Because of the increasing interest worldwide in mining the deep ocean, scientific exploration of formerly inaccessible areas where desirable minerals occur has become even more critical. A primary objective of BIODIVERSE BORDERLANDS, Schmidt Ocean Institute’s cruise to study the mineral-rich continental shelf adjacent to Southern California, was to locate and sample phosphorite and ferromanganese, minerals which form on steep deep ocean slopes. This painting shows a map highlighting elevation, which was created by Falkor’s advanced bathymetric technology for our first dive of the cruise to Hancock Ridge. Similar to the way an ultrasound works, this technology sends multi-beam sonar sound pulses over a swath of the seabed which then return to the ship. Each depth has an associated color: purple is flattest and red is steepest.
Gouache on Stonehenge paper, 8 x 10″, 2021
This ethereal invertebrate moves through the layers of the world’s oceans by using its cilia to swim. Although it is commonly known as Comb Jelly, it is actually not related to jellyfish. Approximately 200 species of Ctenophore have been identified, but a new research methodology called Environmental DNA Sampling may permit the identification of as many as 800 of these fragile organisms.
Most are bioluminescent, often translucent, shimmering or iridescent.

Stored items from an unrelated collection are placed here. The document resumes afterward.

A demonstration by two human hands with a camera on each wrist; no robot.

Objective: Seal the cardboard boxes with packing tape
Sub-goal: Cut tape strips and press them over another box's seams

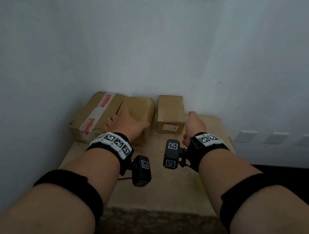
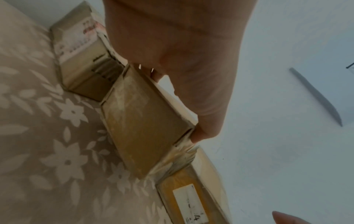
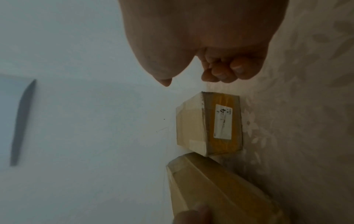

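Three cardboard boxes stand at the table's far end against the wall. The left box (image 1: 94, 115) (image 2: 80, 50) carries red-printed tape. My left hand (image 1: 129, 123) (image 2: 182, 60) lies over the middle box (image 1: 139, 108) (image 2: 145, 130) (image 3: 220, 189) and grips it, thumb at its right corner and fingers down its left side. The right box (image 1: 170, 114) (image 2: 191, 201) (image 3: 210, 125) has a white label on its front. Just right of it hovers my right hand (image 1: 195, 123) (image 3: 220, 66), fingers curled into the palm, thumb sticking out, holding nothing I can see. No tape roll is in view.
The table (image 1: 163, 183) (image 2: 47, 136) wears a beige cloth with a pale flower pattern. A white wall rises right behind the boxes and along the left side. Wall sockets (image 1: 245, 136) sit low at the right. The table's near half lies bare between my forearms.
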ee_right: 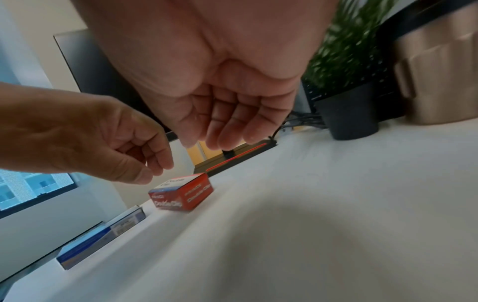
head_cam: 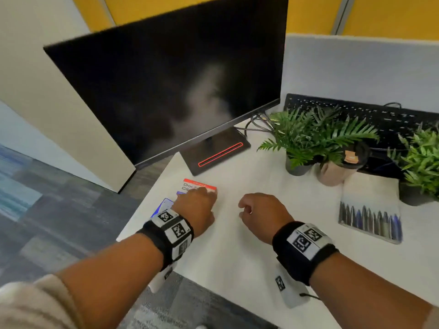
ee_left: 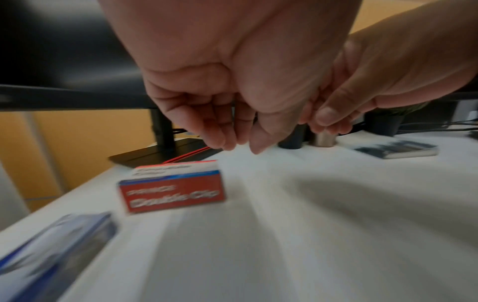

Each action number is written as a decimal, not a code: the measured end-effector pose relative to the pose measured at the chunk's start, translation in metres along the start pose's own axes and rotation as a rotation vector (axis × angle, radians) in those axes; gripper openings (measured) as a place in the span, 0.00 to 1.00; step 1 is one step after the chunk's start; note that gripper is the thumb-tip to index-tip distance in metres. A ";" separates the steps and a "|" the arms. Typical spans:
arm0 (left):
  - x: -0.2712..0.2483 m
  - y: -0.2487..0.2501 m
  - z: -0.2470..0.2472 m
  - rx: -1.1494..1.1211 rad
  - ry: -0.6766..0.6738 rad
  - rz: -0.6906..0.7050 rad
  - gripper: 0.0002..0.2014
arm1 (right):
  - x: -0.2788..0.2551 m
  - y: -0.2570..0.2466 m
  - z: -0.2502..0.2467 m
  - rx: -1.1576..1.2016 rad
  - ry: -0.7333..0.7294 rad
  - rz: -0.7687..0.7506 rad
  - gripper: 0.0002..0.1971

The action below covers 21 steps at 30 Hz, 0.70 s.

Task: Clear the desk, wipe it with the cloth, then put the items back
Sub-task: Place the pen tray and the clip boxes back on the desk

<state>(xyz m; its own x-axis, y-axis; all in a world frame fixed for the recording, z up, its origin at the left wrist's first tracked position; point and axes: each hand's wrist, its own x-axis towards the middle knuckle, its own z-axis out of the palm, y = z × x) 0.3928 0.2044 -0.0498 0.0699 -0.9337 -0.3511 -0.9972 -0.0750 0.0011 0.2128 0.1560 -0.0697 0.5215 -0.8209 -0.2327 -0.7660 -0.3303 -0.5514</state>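
The left hand (head_cam: 194, 207) hovers with loosely curled fingers, holding nothing, just above a red box (ee_right: 182, 193) reading "Double Clip" at frame centre-left. The right hand (head_cam: 261, 216), also loosely curled and empty, hangs beside it over the white desk (head_cam: 249, 257).

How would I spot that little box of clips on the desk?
Start at the big black monitor and drop to its stand with the red stripe. Just in front lies a small red-and-white cardboard box printed "Double Clip", under the left hand. The flatter blue-and-white box beside it has no red.
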 end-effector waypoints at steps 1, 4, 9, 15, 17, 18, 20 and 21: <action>0.002 -0.018 0.003 0.005 0.005 -0.030 0.19 | 0.007 -0.012 0.009 0.003 -0.008 0.008 0.12; 0.018 -0.060 0.010 0.015 0.046 -0.043 0.26 | 0.030 -0.042 0.034 0.001 -0.015 0.055 0.19; 0.050 -0.090 0.022 0.064 0.052 0.043 0.35 | 0.068 -0.064 0.078 -0.009 0.025 0.129 0.31; 0.072 -0.103 0.034 0.038 0.058 0.146 0.26 | 0.078 -0.063 0.101 0.035 0.168 0.232 0.20; 0.072 -0.104 0.029 -0.004 0.072 0.196 0.24 | 0.073 -0.061 0.098 0.064 0.207 0.241 0.18; 0.071 -0.104 0.026 -0.027 0.080 0.220 0.25 | 0.069 -0.060 0.095 0.088 0.223 0.244 0.19; 0.065 -0.099 0.017 -0.079 0.099 0.262 0.26 | 0.058 -0.058 0.083 0.179 0.254 0.251 0.21; 0.061 -0.095 0.012 -0.113 0.108 0.280 0.27 | 0.050 -0.056 0.076 0.217 0.273 0.248 0.22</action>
<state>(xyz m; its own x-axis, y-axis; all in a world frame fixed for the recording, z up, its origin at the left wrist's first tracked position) 0.4914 0.1589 -0.0819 -0.1983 -0.9549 -0.2210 -0.9692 0.1574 0.1895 0.3100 0.1681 -0.1113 0.1900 -0.9660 -0.1751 -0.7440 -0.0253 -0.6677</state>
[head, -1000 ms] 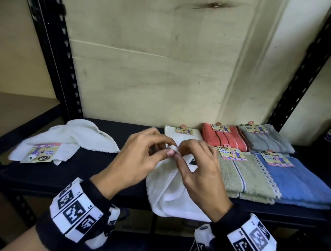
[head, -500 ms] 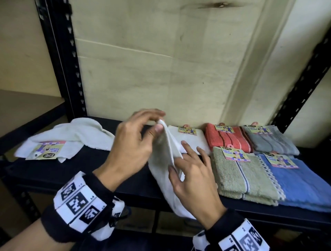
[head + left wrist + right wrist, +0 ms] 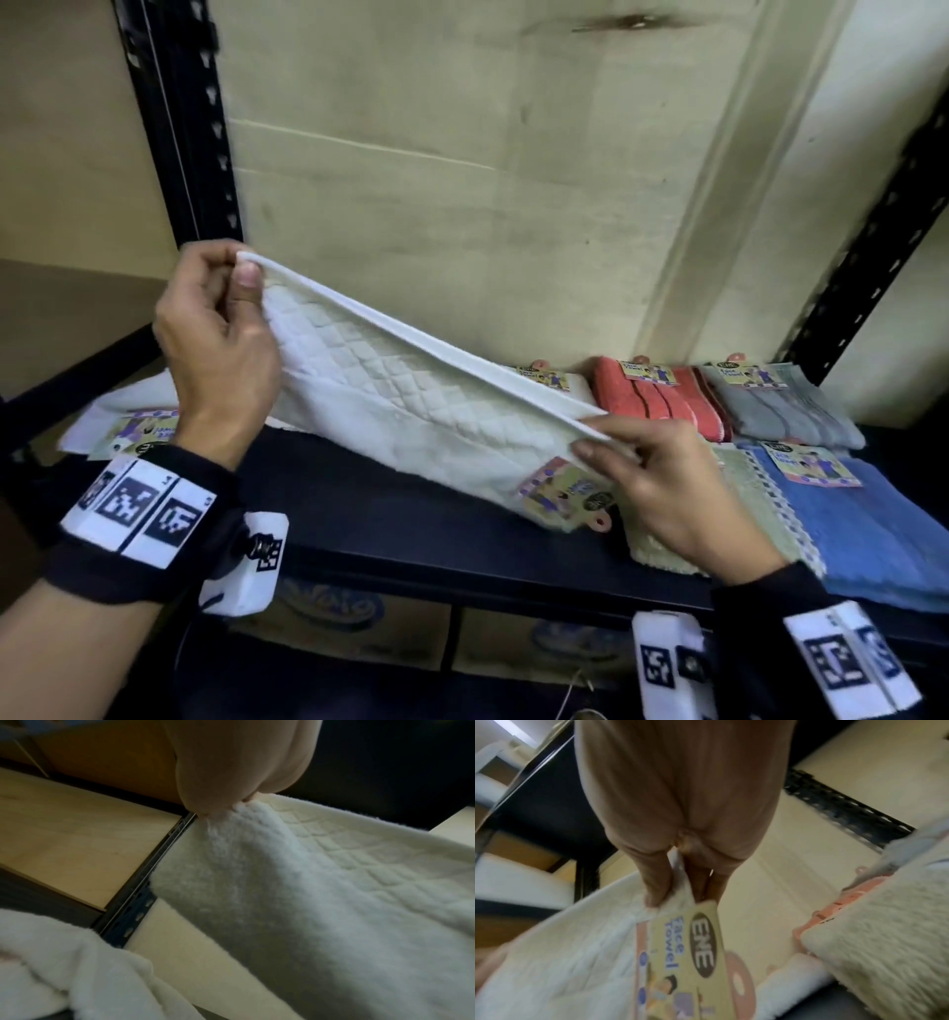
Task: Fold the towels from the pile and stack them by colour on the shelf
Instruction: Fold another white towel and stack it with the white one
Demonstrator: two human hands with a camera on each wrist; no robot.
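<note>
A white quilted towel point(image 3: 411, 411) is stretched in the air above the black shelf point(image 3: 390, 519). My left hand point(image 3: 241, 272) pinches its upper left corner, raised high. My right hand point(image 3: 611, 442) pinches the lower right corner, just above the towel's paper label point(image 3: 562, 491). The left wrist view shows the fingertips point(image 3: 218, 801) pinching the fluffy towel point(image 3: 321, 892). The right wrist view shows fingers point(image 3: 657, 892) gripping the towel point(image 3: 564, 953) by the label point(image 3: 693, 953). A crumpled white towel point(image 3: 128, 421) lies on the shelf's left end.
Folded towels lie on the shelf's right half: white point(image 3: 565, 380), red point(image 3: 652, 401), grey point(image 3: 785, 411), green point(image 3: 755, 509) and blue point(image 3: 873, 524). Black uprights point(image 3: 174, 123) point(image 3: 873, 231) frame the bay. A plywood panel point(image 3: 462, 180) backs it. Cardboard boxes point(image 3: 359, 627) sit below.
My hands moved apart, pulling the bunched white towel out flat. The left hand rose up and left, the right hand slid right and down along the edge to the labelled corner.
</note>
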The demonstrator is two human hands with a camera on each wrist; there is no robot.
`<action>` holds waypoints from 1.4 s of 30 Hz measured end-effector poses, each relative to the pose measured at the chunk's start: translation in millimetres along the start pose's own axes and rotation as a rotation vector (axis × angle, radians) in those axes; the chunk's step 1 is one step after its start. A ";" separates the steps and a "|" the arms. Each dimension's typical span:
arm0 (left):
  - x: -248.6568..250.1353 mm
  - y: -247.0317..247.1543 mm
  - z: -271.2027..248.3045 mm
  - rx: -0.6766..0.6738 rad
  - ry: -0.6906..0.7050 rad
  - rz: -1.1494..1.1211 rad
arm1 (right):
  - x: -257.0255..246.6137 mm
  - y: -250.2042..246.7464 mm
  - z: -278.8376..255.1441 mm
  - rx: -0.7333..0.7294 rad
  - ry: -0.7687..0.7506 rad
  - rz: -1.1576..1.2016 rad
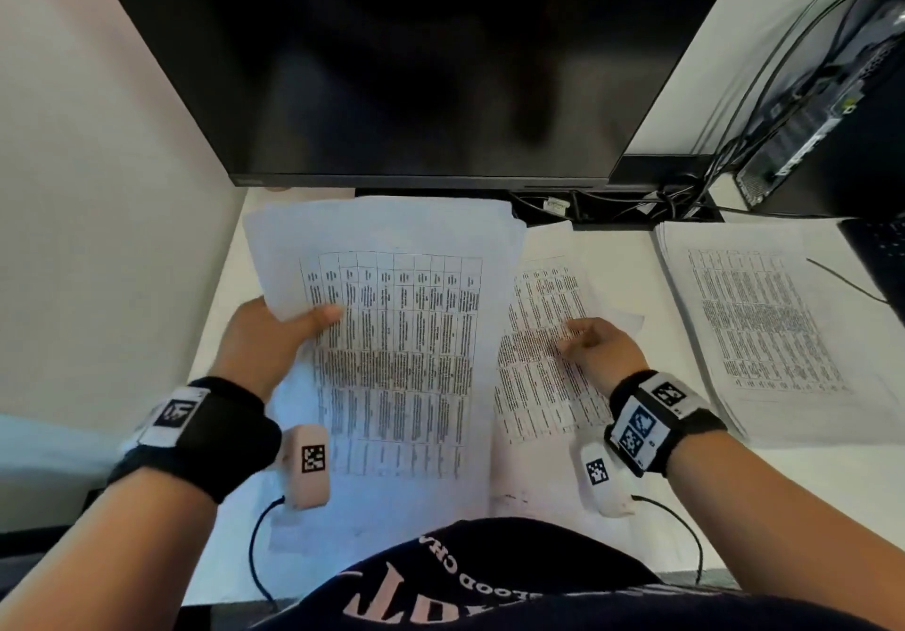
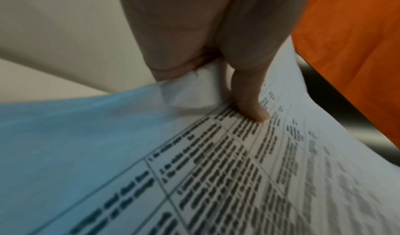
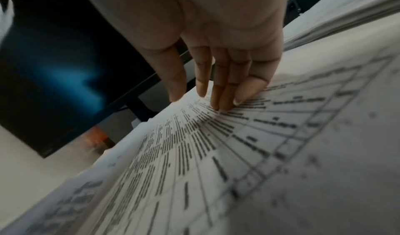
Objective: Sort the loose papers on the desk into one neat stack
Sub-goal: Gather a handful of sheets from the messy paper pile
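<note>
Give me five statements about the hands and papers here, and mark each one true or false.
1. The left hand grips a sheaf of papers. True.
2. The right hand holds a pen. False: it holds nothing; its straight fingers touch a printed sheet on the desk.
3. A separate stack lies at the desk's right side. True.
4. The monitor shows a spreadsheet. False: its screen is dark.
5. The papers are blank. False: they carry printed tables.
</note>
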State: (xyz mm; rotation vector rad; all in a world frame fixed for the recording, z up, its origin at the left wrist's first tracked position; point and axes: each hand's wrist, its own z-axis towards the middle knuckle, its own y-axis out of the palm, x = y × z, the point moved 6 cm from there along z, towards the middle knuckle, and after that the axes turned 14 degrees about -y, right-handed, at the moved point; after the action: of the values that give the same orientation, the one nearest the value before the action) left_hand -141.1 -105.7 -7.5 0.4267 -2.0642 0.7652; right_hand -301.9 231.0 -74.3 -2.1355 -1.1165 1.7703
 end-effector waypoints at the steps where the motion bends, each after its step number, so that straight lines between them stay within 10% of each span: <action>1: 5.1 -3.6 -0.4 -0.012 0.001 0.039 | 1.9 5.1 1.4 -0.039 0.008 -0.045; 10: 17.8 20.5 -19.6 -0.232 -0.003 0.438 | 17.5 -13.6 19.0 0.022 0.185 -0.561; 23: 24.8 21.2 -19.9 -0.132 -0.001 -0.219 | 22.3 -55.3 -1.3 0.281 0.025 0.204; 30: 13.0 36.9 -11.3 -0.075 -0.044 -0.393 | -3.7 14.0 -14.4 0.008 -0.033 0.588; 36: 6.6 27.4 -14.5 0.096 0.015 -0.155 | -20.7 45.7 -25.5 -0.320 -0.175 0.307; 42: 2.3 10.3 -12.3 0.007 0.039 0.089 | 7.6 -0.8 10.7 -0.003 -0.099 -0.069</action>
State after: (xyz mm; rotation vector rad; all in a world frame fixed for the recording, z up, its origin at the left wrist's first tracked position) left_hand -140.6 -89.8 -4.0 0.3227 -2.0558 0.8273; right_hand -311.6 232.6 -83.0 -2.0049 -1.2018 1.8618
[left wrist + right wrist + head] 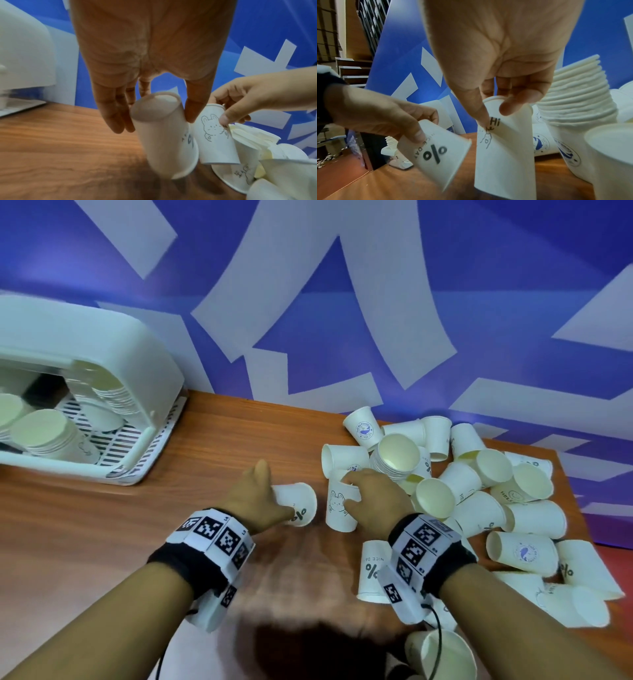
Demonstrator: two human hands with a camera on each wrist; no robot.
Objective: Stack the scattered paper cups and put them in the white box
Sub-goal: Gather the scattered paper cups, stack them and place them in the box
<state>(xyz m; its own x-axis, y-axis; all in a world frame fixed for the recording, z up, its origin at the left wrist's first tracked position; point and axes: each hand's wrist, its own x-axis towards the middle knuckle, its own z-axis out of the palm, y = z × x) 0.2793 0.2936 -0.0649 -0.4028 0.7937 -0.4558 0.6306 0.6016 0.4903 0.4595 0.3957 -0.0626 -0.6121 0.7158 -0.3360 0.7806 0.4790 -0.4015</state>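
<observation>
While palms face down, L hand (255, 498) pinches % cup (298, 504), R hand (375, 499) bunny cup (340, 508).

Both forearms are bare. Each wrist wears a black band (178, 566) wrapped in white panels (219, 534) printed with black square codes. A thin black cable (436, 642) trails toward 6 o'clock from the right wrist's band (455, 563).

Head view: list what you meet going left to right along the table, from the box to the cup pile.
White box → left hand → percent-sign cup → bunny cup → right hand → pile of loose cups.
</observation>
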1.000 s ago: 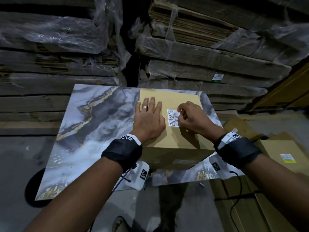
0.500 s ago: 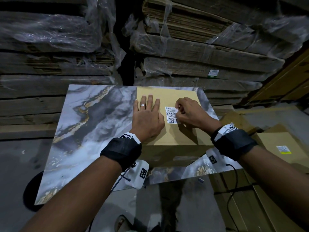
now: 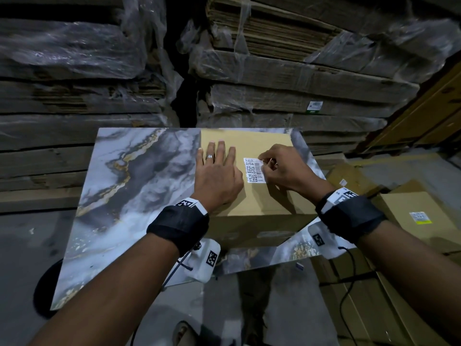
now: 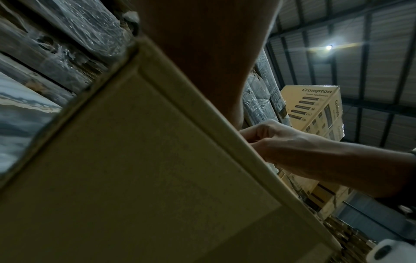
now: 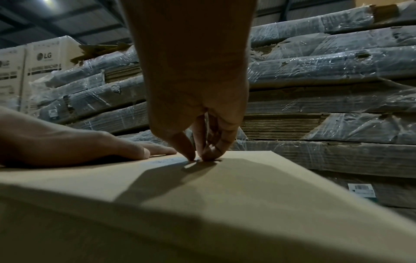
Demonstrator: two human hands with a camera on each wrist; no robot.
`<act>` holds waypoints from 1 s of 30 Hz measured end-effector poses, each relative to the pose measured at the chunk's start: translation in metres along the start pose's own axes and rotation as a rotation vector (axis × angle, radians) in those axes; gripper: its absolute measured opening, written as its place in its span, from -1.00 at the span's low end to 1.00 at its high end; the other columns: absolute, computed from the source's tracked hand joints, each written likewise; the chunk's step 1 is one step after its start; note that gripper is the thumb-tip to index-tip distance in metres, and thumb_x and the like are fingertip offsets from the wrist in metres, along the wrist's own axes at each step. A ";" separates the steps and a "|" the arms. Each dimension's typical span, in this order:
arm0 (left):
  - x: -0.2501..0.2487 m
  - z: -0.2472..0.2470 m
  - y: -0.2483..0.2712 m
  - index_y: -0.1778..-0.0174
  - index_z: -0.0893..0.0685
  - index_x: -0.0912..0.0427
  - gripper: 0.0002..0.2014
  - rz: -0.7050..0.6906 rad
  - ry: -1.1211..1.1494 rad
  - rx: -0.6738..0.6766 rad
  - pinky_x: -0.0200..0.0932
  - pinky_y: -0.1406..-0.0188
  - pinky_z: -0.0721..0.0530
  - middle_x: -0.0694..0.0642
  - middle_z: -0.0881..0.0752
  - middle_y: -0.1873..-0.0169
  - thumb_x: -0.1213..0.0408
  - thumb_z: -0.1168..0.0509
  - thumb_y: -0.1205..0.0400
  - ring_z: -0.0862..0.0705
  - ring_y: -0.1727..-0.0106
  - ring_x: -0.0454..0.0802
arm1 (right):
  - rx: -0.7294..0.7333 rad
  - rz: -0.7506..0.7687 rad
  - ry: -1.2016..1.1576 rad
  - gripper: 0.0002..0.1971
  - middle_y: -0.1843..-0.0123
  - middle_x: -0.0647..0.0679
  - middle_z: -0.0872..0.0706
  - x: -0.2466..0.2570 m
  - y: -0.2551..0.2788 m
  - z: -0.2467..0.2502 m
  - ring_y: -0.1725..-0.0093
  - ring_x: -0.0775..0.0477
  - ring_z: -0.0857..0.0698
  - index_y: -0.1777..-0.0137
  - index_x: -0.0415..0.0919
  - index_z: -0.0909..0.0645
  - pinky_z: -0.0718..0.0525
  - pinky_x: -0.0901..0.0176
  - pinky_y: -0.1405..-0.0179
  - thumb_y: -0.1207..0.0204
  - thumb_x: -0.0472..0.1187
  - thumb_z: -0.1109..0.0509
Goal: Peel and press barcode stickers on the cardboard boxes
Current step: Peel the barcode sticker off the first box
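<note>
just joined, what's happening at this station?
A person is labelling a cardboard box that sits on a marble-patterned table. The left hand lies flat on the box top, holding it steady. The right hand has curled fingertips down at the right edge of a barcode sticker, which is already on the box top. More boxes, one with its own label, sit on the floor to the right.
</note>
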State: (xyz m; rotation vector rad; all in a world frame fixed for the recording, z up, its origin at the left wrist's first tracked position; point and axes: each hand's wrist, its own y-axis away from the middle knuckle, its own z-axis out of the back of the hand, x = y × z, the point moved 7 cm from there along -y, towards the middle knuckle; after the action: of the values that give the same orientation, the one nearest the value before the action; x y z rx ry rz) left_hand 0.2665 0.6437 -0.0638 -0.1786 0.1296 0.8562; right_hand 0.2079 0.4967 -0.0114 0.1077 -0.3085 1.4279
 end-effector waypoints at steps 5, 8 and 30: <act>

This beautiful Ctenophore appears as a starry galaxy floating in a vast space. We observed it via FALKOR’S SuBastian ROV at San Juan Sea Mount, depth of 1450 meters (4757 feet, nearly one mile.)
Gouache on Arches paper, 8 x 10″, 2021
The genus Poralia contains as yet only a single species, Poralia rufescens. It lives in the pelagic zone of the deep ocean. In this case, it was seen during SuBastian’s descent to San Juan Sea Mount (1450 meters.) Poralia rufescens has around 30 tentacles and a 9 cm bell; it moves by pulsing its body. The distinctive glowing plummy-orange color of this species (which, along with its translucency is what drew me to paint it) helps camouflage it from predators, because red light disappears with depth. At the deeper layers of the water column, the elusive jellyfish seems to vanish from view.